(Items from a data source)

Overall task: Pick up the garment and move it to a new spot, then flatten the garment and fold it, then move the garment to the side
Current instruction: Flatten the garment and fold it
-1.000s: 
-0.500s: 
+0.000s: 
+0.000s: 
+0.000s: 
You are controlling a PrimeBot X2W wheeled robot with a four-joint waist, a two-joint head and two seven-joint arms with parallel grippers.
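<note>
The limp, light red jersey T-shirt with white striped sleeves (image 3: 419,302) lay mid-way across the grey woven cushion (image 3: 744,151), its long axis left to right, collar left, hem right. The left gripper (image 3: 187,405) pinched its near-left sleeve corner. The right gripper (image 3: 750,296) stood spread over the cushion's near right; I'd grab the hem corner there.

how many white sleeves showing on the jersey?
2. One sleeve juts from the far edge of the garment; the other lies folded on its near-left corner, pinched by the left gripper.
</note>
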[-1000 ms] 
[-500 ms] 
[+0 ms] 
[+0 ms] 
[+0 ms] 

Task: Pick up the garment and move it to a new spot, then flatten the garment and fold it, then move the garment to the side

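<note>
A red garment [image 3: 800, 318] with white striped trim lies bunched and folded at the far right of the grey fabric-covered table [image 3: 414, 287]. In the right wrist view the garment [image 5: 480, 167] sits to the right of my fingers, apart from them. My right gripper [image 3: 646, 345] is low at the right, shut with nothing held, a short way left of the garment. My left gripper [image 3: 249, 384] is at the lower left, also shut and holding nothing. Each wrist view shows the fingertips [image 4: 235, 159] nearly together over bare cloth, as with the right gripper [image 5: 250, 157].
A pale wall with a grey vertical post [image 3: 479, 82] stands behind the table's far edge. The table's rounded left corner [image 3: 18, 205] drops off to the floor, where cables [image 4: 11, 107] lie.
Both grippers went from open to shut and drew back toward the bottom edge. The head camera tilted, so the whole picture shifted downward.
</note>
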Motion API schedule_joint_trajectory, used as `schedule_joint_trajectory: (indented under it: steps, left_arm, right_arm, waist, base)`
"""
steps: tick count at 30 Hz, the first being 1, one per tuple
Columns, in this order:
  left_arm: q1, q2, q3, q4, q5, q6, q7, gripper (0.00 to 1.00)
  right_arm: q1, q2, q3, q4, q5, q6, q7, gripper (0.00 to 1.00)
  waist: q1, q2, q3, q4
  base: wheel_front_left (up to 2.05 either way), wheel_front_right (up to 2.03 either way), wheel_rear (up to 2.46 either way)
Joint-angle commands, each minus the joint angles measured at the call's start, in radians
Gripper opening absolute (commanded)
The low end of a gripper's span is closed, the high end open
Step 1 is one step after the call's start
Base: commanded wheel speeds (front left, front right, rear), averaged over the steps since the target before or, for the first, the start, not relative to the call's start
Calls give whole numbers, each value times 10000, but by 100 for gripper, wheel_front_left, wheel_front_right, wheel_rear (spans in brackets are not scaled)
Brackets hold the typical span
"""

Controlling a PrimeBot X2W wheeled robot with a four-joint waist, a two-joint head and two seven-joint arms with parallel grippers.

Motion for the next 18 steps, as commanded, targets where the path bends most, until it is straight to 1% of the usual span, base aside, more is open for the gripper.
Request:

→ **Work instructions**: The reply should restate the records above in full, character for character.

→ **Task answer**:
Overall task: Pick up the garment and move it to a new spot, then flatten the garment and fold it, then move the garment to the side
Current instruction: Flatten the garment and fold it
-1.000s: 
-0.500s: 
+0.000s: 
+0.000s: 
+0.000s: 
You are controlling a PrimeBot X2W wheeled robot with a four-joint waist, a two-joint head and two seven-joint arms with parallel grippers.
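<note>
The limp, light red jersey T-shirt with white striped sleeves (image 3: 419,302) lay mid-way across the grey woven cushion (image 3: 744,151), its long axis left to right, collar left, hem right. The left gripper (image 3: 187,405) pinched its near-left sleeve corner. The right gripper (image 3: 750,296) stood spread over the cushion's near right; I'd grab the hem corner there.

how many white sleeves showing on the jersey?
2. One sleeve juts from the far edge of the garment; the other lies folded on its near-left corner, pinched by the left gripper.
</note>
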[-1000 ms] 
[-500 ms] 
[+0 ms] 
[+0 ms] 
[+0 ms] 

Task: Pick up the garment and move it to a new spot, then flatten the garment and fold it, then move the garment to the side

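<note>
A red garment [image 3: 800, 318] with white striped trim lies bunched and folded at the far right of the grey fabric-covered table [image 3: 414, 287]. In the right wrist view the garment [image 5: 480, 167] sits to the right of my fingers, apart from them. My right gripper [image 3: 646, 345] is low at the right, shut with nothing held, a short way left of the garment. My left gripper [image 3: 249, 384] is at the lower left, also shut and holding nothing. Each wrist view shows the fingertips [image 4: 235, 159] nearly together over bare cloth, as with the right gripper [image 5: 250, 157].
A pale wall with a grey vertical post [image 3: 479, 82] stands behind the table's far edge. The table's rounded left corner [image 3: 18, 205] drops off to the floor, where cables [image 4: 11, 107] lie.
Both grippers went from open to shut and drew back toward the bottom edge. The head camera tilted, so the whole picture shifted downward.
</note>
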Motion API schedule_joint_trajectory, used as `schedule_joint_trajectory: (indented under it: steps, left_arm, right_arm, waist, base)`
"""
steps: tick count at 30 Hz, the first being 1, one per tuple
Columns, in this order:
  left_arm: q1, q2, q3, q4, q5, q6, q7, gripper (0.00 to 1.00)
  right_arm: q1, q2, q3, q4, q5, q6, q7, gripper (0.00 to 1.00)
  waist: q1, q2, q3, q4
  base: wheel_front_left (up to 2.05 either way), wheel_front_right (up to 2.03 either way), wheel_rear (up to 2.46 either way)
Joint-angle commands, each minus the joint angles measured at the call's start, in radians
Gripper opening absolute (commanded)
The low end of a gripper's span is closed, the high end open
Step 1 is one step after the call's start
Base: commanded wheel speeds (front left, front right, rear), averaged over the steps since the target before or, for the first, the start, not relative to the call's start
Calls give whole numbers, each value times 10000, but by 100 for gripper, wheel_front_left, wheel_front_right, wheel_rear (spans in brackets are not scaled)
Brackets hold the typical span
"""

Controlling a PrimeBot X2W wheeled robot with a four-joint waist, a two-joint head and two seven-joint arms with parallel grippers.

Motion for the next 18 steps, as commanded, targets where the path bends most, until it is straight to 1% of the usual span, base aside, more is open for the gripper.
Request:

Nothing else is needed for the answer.